The Shifting Conversation on Managing Airflow Management: A Mini Case Study
Is managing airflow management redundant or superfluous or perhaps overly scrupulous? Nervously risking a loose biblical association, I would merely point out that …in the beginning … airflow management was a means for reducing data center equipment hot spots. The relationship between airflow management and meeting the objective was relatively simple and straightforward: Suffering from hot spots? Implement some airflow management, that is to say, start plugging holes between the areas that should be cooler and the areas that should be warmer and, tah da – no more hot spots. Some time passed and the conversation shifted a bit. Could I have stranded capacity? Implement some airflow management and, tah da – I have more cooling capacity and I’m a hero: we can add some more cabinets full of servers and they said it couldn’t be done. Shortly thereafter, the conversation morphed again and we are talking about PUE and an EPA report to congress and that maybe over half our data center energy budget is not transacting 1s and 0s. Can I reduce my data center energy expense for non-computing activity? Implement some airflow management and … uh … maybe we didn’t notice any major change.
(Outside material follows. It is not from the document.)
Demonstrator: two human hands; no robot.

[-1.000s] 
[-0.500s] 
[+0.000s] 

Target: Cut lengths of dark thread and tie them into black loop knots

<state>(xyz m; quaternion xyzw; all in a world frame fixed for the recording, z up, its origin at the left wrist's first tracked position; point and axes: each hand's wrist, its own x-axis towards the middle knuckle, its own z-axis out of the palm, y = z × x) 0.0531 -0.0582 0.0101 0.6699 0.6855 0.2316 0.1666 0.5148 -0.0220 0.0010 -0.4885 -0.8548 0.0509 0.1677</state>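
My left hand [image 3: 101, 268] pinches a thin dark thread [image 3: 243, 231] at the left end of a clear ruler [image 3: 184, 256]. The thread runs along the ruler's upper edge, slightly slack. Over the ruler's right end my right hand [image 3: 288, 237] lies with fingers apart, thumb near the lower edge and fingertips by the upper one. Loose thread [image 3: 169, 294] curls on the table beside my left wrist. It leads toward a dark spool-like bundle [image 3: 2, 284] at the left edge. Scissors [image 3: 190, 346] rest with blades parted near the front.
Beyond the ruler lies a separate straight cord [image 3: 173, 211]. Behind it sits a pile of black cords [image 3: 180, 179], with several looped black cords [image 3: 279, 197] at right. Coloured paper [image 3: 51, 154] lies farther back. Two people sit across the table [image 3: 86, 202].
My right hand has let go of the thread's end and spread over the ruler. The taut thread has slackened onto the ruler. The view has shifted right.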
Whereas airflow management can directly mitigate hot spots and directly release stranded cooling capacity, it does not directly raise efficiency and lower energy costs so much, but rather enables various tactics and technologies that then increase efficiency and decrease energy costs. It is no longer news that airflow management provides the foundation for harvesting savings from reducing cooling unit fan speeds, raising chiller temperatures and accessing more free cooling hours. However, the paths for connecting airflow management to these results are not always so clear; hence, we can cover some basic concepts for managing airflow management. Today, I will cover some aspects of how we did this in my data center experimental lab, and next time I will cover some more general principles, useful tips and examples of how I have seen other people do it.
In the Lab: Managing Airflow Management
While my space was a lab, it functioned mechanically like a data center, which was the point after all. It differed from a production data center in that we had a little more flexibility in being able to change from a raised floor to a slab floor and changing our cooling units from drawing return air from the room to being coupled to a suspended ceiling for a closed return air path. Since we were conducting experiments, it behooved us to be able to make quick changes to key variables such as load density, delivered temperature, degree and elements of containment, and character of load (e.g., ΔT). This capability meant we cheated with a few short cuts in some change-overs, but actual measured states were accurately representative of production data centers. With that, the biggest control difference in managing the mechanical plant without airflow management versus with airflow management is set point management. Without airflow management, data centers have historically managed set point similar to home and office comfort cooling – when the thermostat sees a temperature above the set point, the cooling system goes to work. With airflow management, our initial point of control is a supply set point. The other basic foundational element is that temperature and air volume are managed separately.1 Practically speaking then, we controlled airflow with pressure sensors and we controlled temperature with temperature sensors. While that may seem painfully obvious, there are millions of square feet of data center space in the world with only temperature controlling all aspects of the mechanical plant.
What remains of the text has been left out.